The beauty of this pattern hasn’t surfaced yet. It comes from the ability to do something called programming to the interfaces, or more accurately, programming to the abstraction. I correct myself here because in the ADO.NET model, the abstractions are a set of interfaces, but in other cases as you will see later, they can be abstract classes. Programming to the abstraction means you use the abstract definitions in as many places as you can to define your objects; and refer to the concrete classes only after an instantiation. Take this example:

   // In C#:   IDbConnection conn =    new SqlConnection("{conn str}");   conn.Open();   IDbCommand cmd = conn.CreateCommand();   cmd.CommandText = "myStoredProc";   cmd.CommandType = CommandType.StoredProcedure;   IDataReader reader = cmd.ExecuteReader();   ' In VB:   Dim conn As IDbConnection = _   New SqlConnection("{conn str}")   conn.Open()   Dim cmd As IDbCommand = conn.CreateCommand()   cmd.CommandText = "myStoredProc"   cmd.CommandType = CommandType.StoredProcedure   Dim reader As IDataReader = cmd.ExecuteReader()

As you can see, the preceding code uses a concrete class only once; when instantiating SqlConnection. If I want to use this same code to access a database using OLE DB (or even ODBC), I only need to change SqlConnection to OleDbConnection.

Providers make great wrappers for WCF Proxy Classes because they let you hide all your WCF code from the client developer.

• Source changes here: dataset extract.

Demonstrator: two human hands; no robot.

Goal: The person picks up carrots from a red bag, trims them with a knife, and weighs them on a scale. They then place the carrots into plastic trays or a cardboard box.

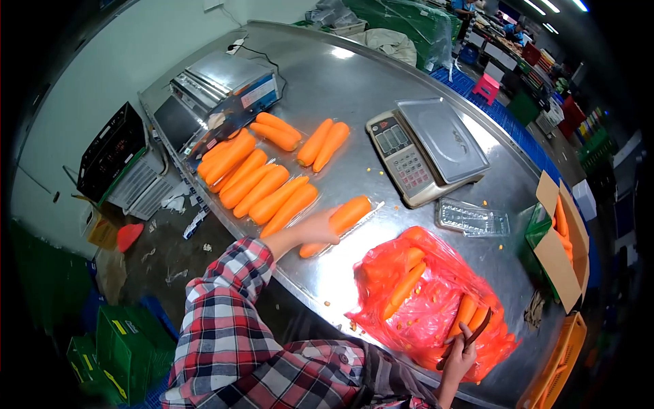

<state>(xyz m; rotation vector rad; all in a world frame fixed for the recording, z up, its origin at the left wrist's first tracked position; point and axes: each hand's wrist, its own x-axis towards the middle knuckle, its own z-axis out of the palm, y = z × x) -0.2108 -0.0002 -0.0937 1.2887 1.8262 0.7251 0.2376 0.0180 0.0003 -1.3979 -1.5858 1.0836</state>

While that’s a great programming style, and certainly one that I encourage, the fact that you still have to change code to swap Providers is a shortcoming. I don’t want to digress too far into ADO.NET so I’ll direct you to look into the ADO.NET DatabaseFactory object to solve this particular problem. With this knowledge of the object design behind ADO.NET fresh in your mind, I’ll shift over to ASP.NET membership.

ASP.NET Membership and Roles

ASP.NET Membership Services is a tremendous time-saver. Microsoft has provided developers (no pun intended) with a great way to set up authentication and authorization quickly. You start by automatically setting up the database using the provided aspnet_regsql utility, and then simply use the Membership and Roles static classes to perform your functionality. For example, to validate a user, given a user name and password, simply call:

   Membership.ValidateUser(username, password)

The returned Boolean value indicates success or failure. The same applies for many other features, including user creation, role checking, etc. The question (and really the heart of this article) is: How does this command know how to validate users against your database? And that, my friends, is the beauty of the provider model.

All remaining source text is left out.